Verizon’s $11 billion of 5.15 percent, 10-year securities climbed to 105 cents from 99.7 cents at issuance, with the yield dropping to 4.51 percent, according to Trace, the bond-price reporting system of the Financial Industry Regulatory Authority. That implies the company could have saved $70.8 million per year in interest on that debt.

“Verizon was prudent to move quickly on the bond offering,” said Kevin Roe, an analyst with Roe Equity Research based in Dorset, Vermont. “The very fact that rates are so uncertain and volatile is reason enough to secure the proceeds for the Vodafone deal sooner rather than later.”

While yields on dollar-denominated bonds sold by investment-grade companies have climbed to 3.51 percent from a record low 2.65 percent in May, they are still below the 4.4 percent average of the past five years, according to Bank of America Merrill Lynch index data.

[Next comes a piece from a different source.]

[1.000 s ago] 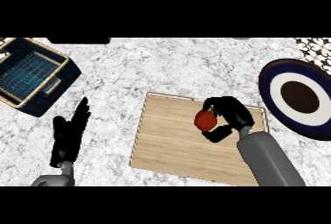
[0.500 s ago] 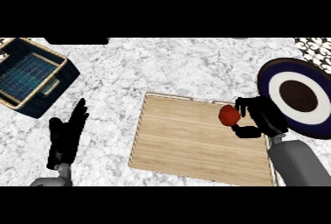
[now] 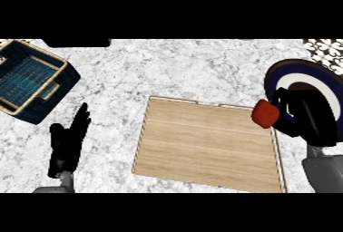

The debt is down 3.69 percent this year after gaining 10.4 percent in 2012, poised for the first decline since a 6.82 percent loss in 2008, the data show.

Stimulus Withdrawal

The Fed’s stimulus measures, which have included holding its target interest rate at almost zero for more than four years and $85 billion of monthly bond purchases, have helped push down yields from an average of 5.17 percent from 2004 to 2006, before the financial crisis and an average of 8.24 percent in December 2008, when the central bank announced its first bond-buying program.

The benchmark 10-year Treasury yield has risen 0.8 percentage point to 2.85 percent since May 22, when Chairman Ben. S. Bernanke said the central bank could start curtailing its $85 billion in monthly bond purchases sometime this year if there was “real and sustainable progress in the labor market outlook.”

The Fed will scale back its bond purchases to $80 billion following the two-day meeting that ends today, according to the median estimate of economists surveyed by Bloomberg. The central bank will keep purchases of mortgage-backed securities at the current monthly pace of $40 billion, while cutting Treasury bond purchases to $40 billion from $45 billion.

“They were really eager to get a deal done because there are uncertainties and it was a huge amount of debt,” Ping Zhao, an analyst at bond researcher CreditSights Inc. in New York, said in a telephone interview. “We’ve never seen $49 billion from one company in one day.”